The Red Clock
As we all know, humans are creatures of habit. Witness our experience when the red kitchen clock I’ve owned for more than 30 years died last week. We keep looking at the nail in the wall for the time.
Admittedly, I had a certain nostalgia for that clock. It was the first thing I ever charged on a credit card right after I got out of college. I remember going to The Cellar in Macy’s in New York City and feeling oh, so grown up. I’ve schlepped that clock all over the country. It’s lived in my homes in New York City, Bridgeport, Kansas City, southeastern Washington state, and Boston. That red clock has witnessed a lot.
When I brought it home the first time, I hung it low on a kitchen wall-space. I told my then housemate that the red reminded me that time was valuable, and low on the wall meant it was also unimportant. Over the years, I’ve babied my clock. The thingies that held the battery oxidized over and over again. I fixed it. A fix-it friend fixed it. The top had a chip from when it fell off the wall once and bounced. It kept great time.
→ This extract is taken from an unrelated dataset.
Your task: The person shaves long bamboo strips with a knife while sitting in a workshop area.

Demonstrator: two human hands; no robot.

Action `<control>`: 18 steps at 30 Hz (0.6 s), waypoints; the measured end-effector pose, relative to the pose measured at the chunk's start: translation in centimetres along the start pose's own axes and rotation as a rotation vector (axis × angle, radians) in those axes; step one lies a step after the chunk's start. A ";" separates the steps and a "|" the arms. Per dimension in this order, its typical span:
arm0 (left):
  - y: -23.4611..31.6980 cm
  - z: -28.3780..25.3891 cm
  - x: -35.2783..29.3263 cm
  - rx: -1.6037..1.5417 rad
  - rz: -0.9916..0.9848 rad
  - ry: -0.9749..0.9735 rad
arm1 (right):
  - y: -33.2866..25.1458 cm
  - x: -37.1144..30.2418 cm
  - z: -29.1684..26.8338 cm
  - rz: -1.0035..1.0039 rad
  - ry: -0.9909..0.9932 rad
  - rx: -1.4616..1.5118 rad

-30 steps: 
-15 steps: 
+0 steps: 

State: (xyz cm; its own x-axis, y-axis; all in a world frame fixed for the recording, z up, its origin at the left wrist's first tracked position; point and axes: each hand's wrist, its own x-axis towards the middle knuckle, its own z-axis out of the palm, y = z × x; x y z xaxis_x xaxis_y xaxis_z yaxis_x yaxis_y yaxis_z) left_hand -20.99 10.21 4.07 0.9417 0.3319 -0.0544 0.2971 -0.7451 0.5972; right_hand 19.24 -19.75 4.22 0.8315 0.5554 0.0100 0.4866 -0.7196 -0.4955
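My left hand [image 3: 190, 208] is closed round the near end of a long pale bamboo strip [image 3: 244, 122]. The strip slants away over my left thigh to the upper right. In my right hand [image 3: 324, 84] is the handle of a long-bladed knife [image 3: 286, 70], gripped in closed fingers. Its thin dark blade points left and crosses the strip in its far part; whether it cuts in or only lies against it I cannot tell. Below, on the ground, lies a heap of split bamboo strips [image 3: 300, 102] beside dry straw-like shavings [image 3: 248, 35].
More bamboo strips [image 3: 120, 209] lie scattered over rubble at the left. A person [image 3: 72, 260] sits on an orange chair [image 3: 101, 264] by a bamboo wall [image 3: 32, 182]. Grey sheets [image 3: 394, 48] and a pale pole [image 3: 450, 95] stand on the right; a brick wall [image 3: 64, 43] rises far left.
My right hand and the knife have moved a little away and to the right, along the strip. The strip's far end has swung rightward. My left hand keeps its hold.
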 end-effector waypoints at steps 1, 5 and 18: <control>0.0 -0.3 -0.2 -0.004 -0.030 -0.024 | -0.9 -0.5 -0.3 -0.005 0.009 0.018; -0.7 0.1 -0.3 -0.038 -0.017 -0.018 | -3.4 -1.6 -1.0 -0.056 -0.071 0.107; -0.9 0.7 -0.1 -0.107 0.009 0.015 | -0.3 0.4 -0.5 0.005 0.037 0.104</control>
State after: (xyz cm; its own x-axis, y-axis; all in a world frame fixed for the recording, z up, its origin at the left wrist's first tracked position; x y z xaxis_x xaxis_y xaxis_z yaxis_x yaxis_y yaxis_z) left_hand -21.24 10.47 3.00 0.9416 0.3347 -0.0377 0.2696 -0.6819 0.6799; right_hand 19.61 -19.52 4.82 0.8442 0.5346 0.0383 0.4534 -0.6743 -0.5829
My red clock has been a metaphor for my relationship with time over the years. Time is a funny thing for humans. We have a love/hate relationship with time.
But the thing is: time is the great equalizer. We all have the same amount of time. 24 precious hours in any given day. And it doesn’t matter if you’re the Sheik of Araby or Little Miss Thang. Every one of us has the same 525,600 minutes in a year.
The issue is not time itself, but how we choose to spend our time. The amazing thing is that time, as we “spend” it, is a great illusion. The only real time there is happens to be Now. This now, and then the next now. That red clock reminded me of Now.
Fortunately for the Universe in its whirl, Amazon had a slew of red kitchen clocks to choose from and a new one is winging its red way to me right now. It will go on the kitchen wall, and if it lasts as long as the former one, I’ll be 81 when I need a new one.
There’s no time like the present, and there’s no present like the time.